Martha knocked it out of the park with her Chocolate Cinnamon-Swirl Bread. The recipe is kinda intimidating, but as far as Martha recipes go it’s actually not bad. One important note is that my dough did not rise in the mixing bowl. And it definitely did not rise to “1 inch above the pan” on the second sitting. I ended up using a secret technique to help it rise, where you put the dough in the oven with a pan of boiling water to create a little bread sauna. That ended up working, and the bread was thoroughly relaxed.

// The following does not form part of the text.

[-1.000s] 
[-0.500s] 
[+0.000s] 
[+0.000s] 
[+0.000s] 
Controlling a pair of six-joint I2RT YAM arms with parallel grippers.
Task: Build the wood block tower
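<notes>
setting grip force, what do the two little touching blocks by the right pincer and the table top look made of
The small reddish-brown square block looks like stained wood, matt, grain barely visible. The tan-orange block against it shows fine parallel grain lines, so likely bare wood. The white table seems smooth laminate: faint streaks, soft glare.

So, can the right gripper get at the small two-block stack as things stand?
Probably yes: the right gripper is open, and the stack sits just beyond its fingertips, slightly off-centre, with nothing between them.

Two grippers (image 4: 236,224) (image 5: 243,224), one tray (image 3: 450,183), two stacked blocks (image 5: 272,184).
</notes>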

As far as the end product, I really enjoyed it. It’s chocolaty and sweet with a tasty cinnamon hint. I sliced it up and smothered it with Trader Joe’s Cinnamon Spread and Maple Butter. Holy shit, it was goooood eating.

Ingredients

Dough

  • 3 1/3 cups unbleached bread flour, plus more for dusting
  • 2/3 cup whole milk
  • 1/4 cup granulated sugar
  • 1 1/2 teaspoons kosher salt
  • 2 1/4 teaspoons active dry yeast (not rapid rise; one 1/4-ounce envelope)
  • 5 tablespoons unsalted butter, melted, plus more for brushing
  • 1 large egg, room temperature, plus 1 egg white

Filling

  • 5 tablespoons unsalted butter, softened
  • 1/2 cup packed dark-brown sugar
  • 1 tablespoon Dutch-process cocoa powder
  • 1 tablespoon ground cinnamon
  • 2 1/2 ounces bittersweet chocolate, finely chopped (1/2 cup)

Directions

  • Step 1Dough: Whisk together 1/3 cup bread flour, 1/3 cup milk, and 1/4 cup water in a small saucepan until smooth. Cook over medium-low heat, whisking frequently, until thickened slightly but still pourable (it should have the consistency of loose pudding), 2 to 3 minutes. Transfer to a small bowl; let cool until warm to the touch but no longer hot, about 10 minutes.
  • Step 2In a large bowl, whisk together remaining 3 cups flour, granulated sugar, salt, and yeast. Make a well in center of mixture. Add cooked milk-flour mixture, remaining 1/3 cup milk, melted butter, and whole egg to well; stir until a dough forms.
  • Step 3Transfer to a lightly floured work surface and knead until dough is smooth and elastic and springs back when lightly pressed, 8 to 10 minutes. Transfer to a bowl brushed with butter, turning dough to coat. Cover with plastic wrap and let rise until doubled in volume, 45 minutes to 1 hour; or refrigerate up to 1 day and return to room temperature before rolling out.
  • Step 4Filling: Preheat oven to 375°F. Brush a standard 9-by-5-inch loaf pan with butter. Stir together butter, brown sugar, cocoa, and cinnamon until smooth.
  • Step 5Punch down dough. On a lightly floured work surface, roll out dough to a 12-by-16-inch rectangle. Spread brown-sugar mixture evenly over top of dough, leaving a 1/2-inch border at edges. Sprinkle evenly with chocolate. Starting at one short end, roll up dough into a tight log, pinching ends and seam to seal after rolling. Starting 1 inch from one end of log, cut through dough vertically all the way through opposite end (dough should only be attached at one end).
  • Step 6Twist the two sections of dough outward 5 times, then braid together, starting at attached end, pinching ends together to seal. Compress braid slightly with your hands to approximately 9 inches; transfer to prepared pan. Cover and let rise until doubled in volume (dough should rise about 1 inch above rim of pan), about 45 minutes. Whisk egg white with 1 teaspoon water; brush over top of dough.
  • Step 7Bake until bread is puffed and brown on top (if browning too quickly, tent with foil), 45 to 50 minutes. Let cool in pan on a wire rack 20 minutes. Carefully remove bread from pan and let cool completely on rack, about 2 hours. Slice and serve.